DEBORAH H DAMELIO March 29, 2015 at 5:17 pm

Re: HathiTrust
It’s very easy to register, no cost, instant login.
Yes, it’s a bummer not being able to cut and paste, but on the left of a page showing text, there are options to download the whole book (if full view) or a page, or a number of pages, so I think those are great options.

(USA) I would choose Google’s display way over Internet Archive–altho the latter certainly has more books. Searching in G is a sinch. Copying is a sinch. IA’s print is hard to read and nearly impossible to search. I’ve run into many books that I’ve searched and it won’t even find a name that’s in the book. Indexes are great–if they are correct. I always use the page scan.
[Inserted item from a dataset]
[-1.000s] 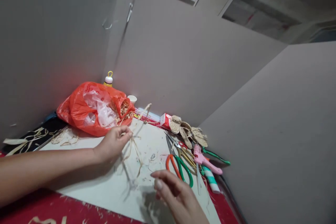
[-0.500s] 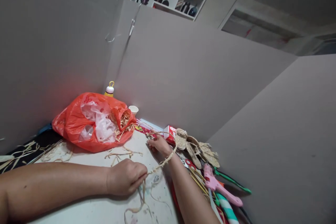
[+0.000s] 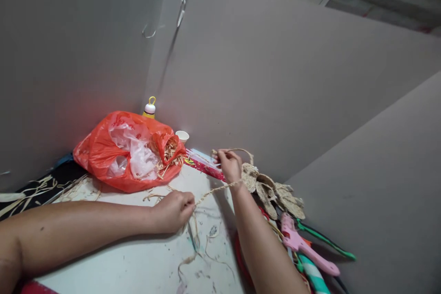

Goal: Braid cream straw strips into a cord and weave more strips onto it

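My left hand (image 3: 175, 212) is closed in a fist around one end of a braided straw cord (image 3: 215, 189), low over the white tabletop (image 3: 131, 257). Loose strands (image 3: 196, 234) trail from beneath that fist onto the table. Farther off to the right, my right hand (image 3: 230, 164) pinches the cord near its other end. Between the hands the braid passes by my right wrist and curves in a loop above the right hand. Woven straw pieces (image 3: 265, 188) lie just right of my right wrist, partly hidden by it.
An orange-red plastic bag (image 3: 99, 156) with straw strands stands at the back left. Behind it are a yellow-and-white bottle (image 3: 149, 109) and a white cup (image 3: 182, 136). A pink glue gun (image 3: 310, 248) and a green-handled tool (image 3: 327, 239) lie at right. Grey panels (image 3: 275, 87) enclose the table.
My right hand has lifted and drawn away from the tabletop, pulling the cord with it. My left hand keeps its grip. The camera view has tilted down and shifted left.
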Demonstrator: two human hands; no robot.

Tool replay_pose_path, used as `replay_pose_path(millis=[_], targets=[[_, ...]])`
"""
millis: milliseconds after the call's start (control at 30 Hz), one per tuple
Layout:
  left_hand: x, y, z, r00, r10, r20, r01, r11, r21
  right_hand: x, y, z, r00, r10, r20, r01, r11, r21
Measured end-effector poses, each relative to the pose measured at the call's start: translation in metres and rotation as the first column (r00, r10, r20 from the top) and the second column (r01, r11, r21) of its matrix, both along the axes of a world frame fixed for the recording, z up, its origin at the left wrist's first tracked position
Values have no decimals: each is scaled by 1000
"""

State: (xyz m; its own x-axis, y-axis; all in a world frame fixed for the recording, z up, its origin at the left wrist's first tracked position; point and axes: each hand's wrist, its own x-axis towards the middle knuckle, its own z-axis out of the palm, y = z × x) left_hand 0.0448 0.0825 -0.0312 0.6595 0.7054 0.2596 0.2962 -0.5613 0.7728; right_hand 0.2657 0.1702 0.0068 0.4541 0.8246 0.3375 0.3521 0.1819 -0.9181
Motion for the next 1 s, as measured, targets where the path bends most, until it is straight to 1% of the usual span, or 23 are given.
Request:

If you get an OCR book in G, you can change it to page scan through the “A” options.
I’ll try the color in IA to see if it’s any better.


to select passages to copy, just use your snip tool on your windows program, just search snip tool in search and it will pop up. I have mine pinned to my menu for ease in use. I love it. If I have various items I want to snip and save, I put each snip in my Word document and save them all at one time.


Reblogged this on On Granny's Trail and commented:
I love using Internet Archive, so this is great news on that front.